= ACTIVITY =
Reprint the entire listing exactly.

------ SOURCE DATA ------

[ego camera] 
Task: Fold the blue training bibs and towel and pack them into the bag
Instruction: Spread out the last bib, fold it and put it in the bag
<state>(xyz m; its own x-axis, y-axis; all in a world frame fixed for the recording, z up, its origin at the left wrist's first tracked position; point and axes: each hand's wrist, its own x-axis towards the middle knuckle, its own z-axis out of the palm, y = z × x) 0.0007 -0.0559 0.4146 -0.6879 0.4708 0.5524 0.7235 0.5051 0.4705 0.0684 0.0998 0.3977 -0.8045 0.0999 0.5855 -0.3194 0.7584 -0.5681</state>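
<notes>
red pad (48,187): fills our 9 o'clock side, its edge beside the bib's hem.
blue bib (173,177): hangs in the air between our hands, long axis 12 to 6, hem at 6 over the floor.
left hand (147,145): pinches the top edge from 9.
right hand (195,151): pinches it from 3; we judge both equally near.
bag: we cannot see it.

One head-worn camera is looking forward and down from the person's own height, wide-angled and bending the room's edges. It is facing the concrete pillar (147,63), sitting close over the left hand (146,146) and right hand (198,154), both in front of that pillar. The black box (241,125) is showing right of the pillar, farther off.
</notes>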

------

= RESPONSE =
[ego camera] 
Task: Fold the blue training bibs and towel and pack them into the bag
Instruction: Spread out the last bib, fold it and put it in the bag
<state>(xyz m; its own x-axis, y-axis; all in a world frame fixed for the recording, z up, its origin at the left wrist's first tracked position; point and axes: each hand's wrist, its own x-axis towards the middle knuckle, its own z-axis out of the palm, y = z × x) 0.0007 -0.0559 0.4146 -0.6879 0.4708 0.5524 0.7235 0.5051 0.4705 0.0684 0.0998 0.3977 -0.8045 0.0999 0.5855 -0.3194 0.7584 -0.5681</state>
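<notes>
red pad (48,187): fills our 9 o'clock side, its edge beside the bib's hem.
blue bib (173,177): hangs in the air between our hands, long axis 12 to 6, hem at 6 over the floor.
left hand (147,145): pinches the top edge from 9.
right hand (195,151): pinches it from 3; we judge both equally near.
bag: we cannot see it.

One head-worn camera is looking forward and down from the person's own height, wide-angled and bending the room's edges. It is facing the concrete pillar (147,63), sitting close over the left hand (146,146) and right hand (198,154), both in front of that pillar. The black box (241,125) is showing right of the pillar, farther off.
</notes>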

The response to this exercise is done.